Penetraron senderos apenas visibles bajo el tejido de raíces levantadas que se parecían a serpientes terrosas. La vegetación se tornaba espesa y de súbito ingresaban en un claro de tierra calva, desprotegida. Ahí los combatientes podían ser ubicados con facilidad por los aviones que hacían raids de exploración, explicó Ignacio mientras levantaba sus ojos hacia el cielo de aluminio.
Llegaron a un arroyo, que comparó con los que solía disfrutar en las sierras de Córdoba, en el centro de la Argentina, donde conoció a Guevara, que se había radicado allí para aliviar su asma. Se sentaron sobre unas piedras luego de beber con las manos ahuecadas y morder un manojo de berro.
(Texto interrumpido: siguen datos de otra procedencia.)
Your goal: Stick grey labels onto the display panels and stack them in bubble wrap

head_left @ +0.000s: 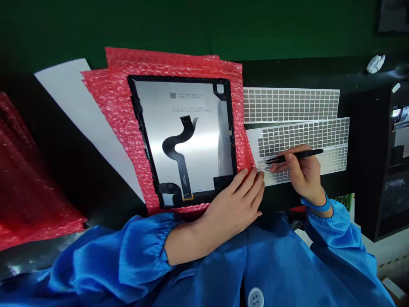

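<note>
A tablet screen panel lies back side up, silver with a black frame. A black flex cable curves across its back. Beneath it are sheets of pink bubble wrap. My left hand lies flat, fingers stretched out, over the panel's lower right corner and the edge of a sticker sheet. Black tweezers are gripped in my right hand, their tips at the left part of the lower sheet of small grey square stickers. Whether the tips hold a sticker is too small to tell.
Another sticker sheet lies just behind the lower one. To the left are a white sheet and a stack of red bubble wrap bags. A crumpled white scrap lies at the far right, near a dark shelf.
</note>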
Ella aún no podía explicarse ni a sí misma cómo se atrevió a introducirse en esta loca aventura. «Esta aventura es la que viene repitiendo la humanidad desde que empezó a ser oprimida —dijo Ignacio con énfasis—. Es la rebelión de Moisés, de Espartaco, de Jesús, de los campesinos medievales, de los sans-culottes de Francia, de los ejércitos libertadores en América Latina». Ella lo miraba con más frecuencia de lo que pedían las palabras, porque mirarse era como tocarse.
Mientras volvían Ignacio arrancaba con frecuencia hojas de los arbustos y se las entregaba para que las oliese: «También son recursos que orientan en la Sierra, en especial cuando baja la noche y estas fragancias se intensifican», dijo.
Después dio a entender a Carmela, con prudencia, que ella había transitado el camino de Damasco en poco tiempo, que era una fruta que aún no había terminado de madurar; que su convicción había brotado de las contradicciones que empezó a sentir con una forma de vida caduca; le había hecho un agujero a su familia, aunque le doliese reconocerlo. Ella lo miró lastimada, pero no iba a enojarse porque era la verdad. También era verdad que su futuro era un tembloroso signo de interrogación.